• TASK DIRECTIONS:
Return the listing below exactly as it stands. Pictures stay out.

═════ INFORMATION SUPPLIED ═════

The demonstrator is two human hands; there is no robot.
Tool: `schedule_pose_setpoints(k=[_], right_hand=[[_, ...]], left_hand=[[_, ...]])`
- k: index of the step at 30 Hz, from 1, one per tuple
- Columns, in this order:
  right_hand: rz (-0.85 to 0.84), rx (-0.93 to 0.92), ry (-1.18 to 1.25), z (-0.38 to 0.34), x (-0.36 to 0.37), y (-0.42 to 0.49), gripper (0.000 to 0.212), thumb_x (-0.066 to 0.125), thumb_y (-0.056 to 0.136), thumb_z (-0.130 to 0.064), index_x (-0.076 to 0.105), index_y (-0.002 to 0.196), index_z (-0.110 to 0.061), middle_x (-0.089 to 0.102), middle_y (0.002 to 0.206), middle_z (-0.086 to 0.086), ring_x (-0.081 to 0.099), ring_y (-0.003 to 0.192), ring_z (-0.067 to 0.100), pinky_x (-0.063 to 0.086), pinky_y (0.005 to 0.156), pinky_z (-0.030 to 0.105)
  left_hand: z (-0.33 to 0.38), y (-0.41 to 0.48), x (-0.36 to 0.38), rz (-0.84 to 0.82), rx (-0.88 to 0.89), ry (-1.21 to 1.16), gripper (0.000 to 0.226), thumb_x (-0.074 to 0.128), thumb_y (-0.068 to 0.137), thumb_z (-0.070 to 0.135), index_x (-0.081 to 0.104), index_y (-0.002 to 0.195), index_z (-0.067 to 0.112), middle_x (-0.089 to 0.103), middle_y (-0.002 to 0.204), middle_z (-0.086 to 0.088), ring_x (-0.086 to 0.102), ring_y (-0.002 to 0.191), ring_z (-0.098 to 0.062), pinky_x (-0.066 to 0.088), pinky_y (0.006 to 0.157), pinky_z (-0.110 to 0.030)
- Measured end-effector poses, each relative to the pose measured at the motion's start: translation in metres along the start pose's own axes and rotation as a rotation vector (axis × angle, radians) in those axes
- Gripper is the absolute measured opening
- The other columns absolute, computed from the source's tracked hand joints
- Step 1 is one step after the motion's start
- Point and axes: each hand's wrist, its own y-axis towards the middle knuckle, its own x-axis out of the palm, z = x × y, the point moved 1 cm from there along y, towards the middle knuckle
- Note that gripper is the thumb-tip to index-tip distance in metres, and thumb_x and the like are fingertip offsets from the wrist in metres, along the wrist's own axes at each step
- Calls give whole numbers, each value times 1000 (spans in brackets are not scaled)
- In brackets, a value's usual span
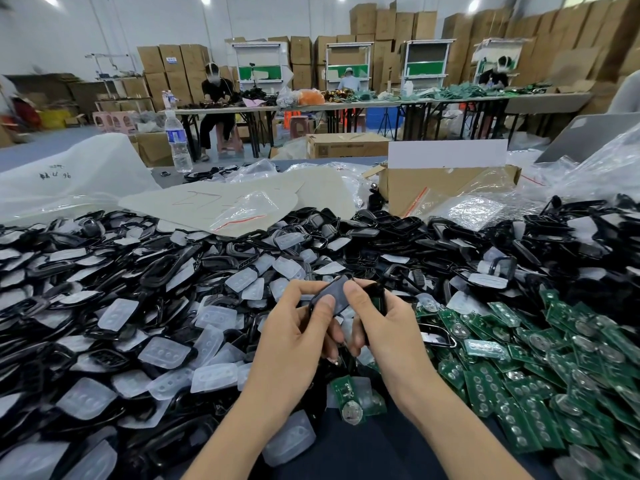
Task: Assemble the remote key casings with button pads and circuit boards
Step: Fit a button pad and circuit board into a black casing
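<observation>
Head view: at lower centre of the frame, left hand (294, 327) and right hand (384, 327) raised close together above the table (363, 448), thumbs nearly touching. Pinched between left thumb and curled fingers, a dark grey lid (329, 296), tilted, upper end toward the top of the frame. Clamped in the curled right fingers, just right of the lid, a black shell (375, 301) with a hint of green inside; right thumb laid over the lid's near edge. Cannot tell whether lid and shell touch.

Beneath and around the hands, heaps of loose parts over most of the table. Across the left and centre, black casings (104, 271) mixed with translucent white pads (166, 351). At right and lower right, green boards (519, 368) with round silver discs, overlapping one another. Between the forearms, near the bottom, one single board (346, 393) lying beside a pad on the dark cloth.

Beyond the heaps, toward the middle of the frame, clear bags (242, 206) and pale sheets, plus an open carton (446, 188) right of centre. At upper left, a water bottle (178, 140) standing upright behind a large white bag (69, 174).

Across the top of the frame, a long bench (346, 103) strewn with parts, seated people working at it, and stacked brown boxes (173, 71) against the back wall.
</observation>
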Motion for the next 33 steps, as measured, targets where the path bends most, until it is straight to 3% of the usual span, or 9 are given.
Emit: schedule_pose_setpoints(k=[5,9,17,23,25,29,33], right_hand=[[22,-17,-13,0,-2,1,13,67,94,-38,71,86,-29,48,45,0,47,43,16,43,45,24],[17,-2,-18,-1,-2,1,14,68,93,-38,70,81,-31,46,46,-1,45,43,16,43,46,24],[28,-22,-1,-1,3,0,19,65,97,-33,69,79,-31,43,47,-2,43,48,21,43,45,25],[40,63,133,5,11,-1,21,69,93,-32,65,74,-25,39,46,3,40,42,20,43,43,26],[18,85,199,5,13,-2,21,73,86,-40,67,70,-27,38,47,1,38,41,17,43,43,27],[14,74,206,3,13,-3,20,77,71,-49,69,67,-31,38,46,-1,39,40,15,43,44,26],[27,68,196,3,12,-3,17,77,71,-48,71,68,-33,41,47,-2,40,41,14,42,45,27]], left_hand=[[1,-2,2,-4,16,17,15,55,102,25,58,97,39,67,65,-6,59,51,-19,50,54,-23],[2,-2,2,15,15,6,4,56,100,34,59,99,37,68,65,-6,59,50,-19,48,52,-22],[6,-2,2,24,23,7,16,51,103,29,58,93,38,66,62,-6,58,48,-17,48,50,-22],[1,-2,3,119,60,149,14,48,103,37,59,96,41,46,54,4,38,48,-11,32,47,-27],[1,-2,2,141,78,199,13,47,102,40,59,99,41,50,57,4,40,50,-11,35,50,-28],[5,-3,4,140,74,170,14,50,102,35,62,99,42,64,69,20,53,56,2,41,56,-16],[9,-3,6,130,28,40,19,55,102,27,66,95,41,70,77,8,54,54,-3,44,52,-18]])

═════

• SOLUTION TO THIS PROBLEM:
The demonstrator is two human hands; there is no robot.
Tool: `schedule_pose_setpoints(k=[_], right_hand=[[_, ...]], left_hand=[[_, ...]])`
- k: index of the step at 30 Hz, from 1, one per tuple
- Columns, in this order:
  right_hand: rz (-0.85 to 0.84), rx (-0.93 to 0.92), ry (-1.18 to 1.25), z (-0.38 to 0.34), x (-0.36 to 0.37), y (-0.42 to 0.49), gripper (0.000 to 0.212), thumb_x (-0.066 to 0.125), thumb_y (-0.056 to 0.136), thumb_z (-0.130 to 0.064), index_x (-0.076 to 0.105), index_y (-0.002 to 0.196), index_z (-0.110 to 0.061), middle_x (-0.089 to 0.102), middle_y (0.002 to 0.206), middle_z (-0.086 to 0.086), ring_x (-0.081 to 0.099), ring_y (-0.003 to 0.192), ring_z (-0.067 to 0.100), pinky_x (-0.063 to 0.086), pinky_y (0.005 to 0.156), pinky_z (-0.030 to 0.105)
  left_hand: z (-0.33 to 0.38), y (-0.41 to 0.48), x (-0.36 to 0.38), rz (-0.84 to 0.82), rx (-0.88 to 0.89), ry (-1.21 to 1.16), gripper (0.000 to 0.226), thumb_x (-0.074 to 0.128), thumb_y (-0.068 to 0.137), thumb_z (-0.070 to 0.135), index_x (-0.081 to 0.104), index_y (-0.002 to 0.195), index_z (-0.067 to 0.112), middle_x (-0.089 to 0.103), middle_y (-0.002 to 0.204), middle_z (-0.086 to 0.088), ring_x (-0.086 to 0.102), ring_y (-0.002 to 0.191), ring_z (-0.098 to 0.062), pinky_x (-0.066 to 0.088), pinky_y (0.006 to 0.157), pinky_z (-0.110 to 0.030)
- Measured end-effector poses, each relative to the pose measured at the motion's start: translation in metres along the start pose's own axes and rotation as a rotation vector (axis × angle, radians) in those axes
- Gripper is the absolute measured opening
- The other columns absolute, computed from the source's tracked hand joints
- Step 1 is one step after the motion's start
- Point and axes: each hand's wrist, its own y-axis towards the middle knuckle, its own x-axis out of the palm, z = x × y, the point moved 1 cm from there along y, towards the middle knuckle
- Note that gripper is the thumb-tip to index-tip distance in metres, and thumb_x and the like are fingertip offsets from the wrist in metres, along the wrist's own axes at each step
- Calls give whole numbers, each value times 1000 (spans in brackets are not scaled)
- In brackets, a value's usual span
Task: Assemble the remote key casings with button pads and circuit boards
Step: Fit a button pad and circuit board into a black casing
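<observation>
Head view: at lower centre of the frame, left hand (294, 327) and right hand (384, 327) raised close together above the table (363, 448), thumbs nearly touching. Pinched between left thumb and curled fingers, a dark grey lid (329, 296), tilted, upper end toward the top of the frame. Clamped in the curled right fingers, just right of the lid, a black shell (375, 301) with a hint of green inside; right thumb laid over the lid's near edge. Cannot tell whether lid and shell touch.

Beneath and around the hands, heaps of loose parts over most of the table. Across the left and centre, black casings (104, 271) mixed with translucent white pads (166, 351). At right and lower right, green boards (519, 368) with round silver discs, overlapping one another. Between the forearms, near the bottom, one single board (346, 393) lying beside a pad on the dark cloth.

Beyond the heaps, toward the middle of the frame, clear bags (242, 206) and pale sheets, plus an open carton (446, 188) right of centre. At upper left, a water bottle (178, 140) standing upright behind a large white bag (69, 174).

Across the top of the frame, a long bench (346, 103) strewn with parts, seated people working at it, and stacked brown boxes (173, 71) against the back wall.
</observation>
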Motion for the next 33 steps, as measured, targets where the path bends most, until it is straight to 3% of the usual span, or 9 are given.
Emit: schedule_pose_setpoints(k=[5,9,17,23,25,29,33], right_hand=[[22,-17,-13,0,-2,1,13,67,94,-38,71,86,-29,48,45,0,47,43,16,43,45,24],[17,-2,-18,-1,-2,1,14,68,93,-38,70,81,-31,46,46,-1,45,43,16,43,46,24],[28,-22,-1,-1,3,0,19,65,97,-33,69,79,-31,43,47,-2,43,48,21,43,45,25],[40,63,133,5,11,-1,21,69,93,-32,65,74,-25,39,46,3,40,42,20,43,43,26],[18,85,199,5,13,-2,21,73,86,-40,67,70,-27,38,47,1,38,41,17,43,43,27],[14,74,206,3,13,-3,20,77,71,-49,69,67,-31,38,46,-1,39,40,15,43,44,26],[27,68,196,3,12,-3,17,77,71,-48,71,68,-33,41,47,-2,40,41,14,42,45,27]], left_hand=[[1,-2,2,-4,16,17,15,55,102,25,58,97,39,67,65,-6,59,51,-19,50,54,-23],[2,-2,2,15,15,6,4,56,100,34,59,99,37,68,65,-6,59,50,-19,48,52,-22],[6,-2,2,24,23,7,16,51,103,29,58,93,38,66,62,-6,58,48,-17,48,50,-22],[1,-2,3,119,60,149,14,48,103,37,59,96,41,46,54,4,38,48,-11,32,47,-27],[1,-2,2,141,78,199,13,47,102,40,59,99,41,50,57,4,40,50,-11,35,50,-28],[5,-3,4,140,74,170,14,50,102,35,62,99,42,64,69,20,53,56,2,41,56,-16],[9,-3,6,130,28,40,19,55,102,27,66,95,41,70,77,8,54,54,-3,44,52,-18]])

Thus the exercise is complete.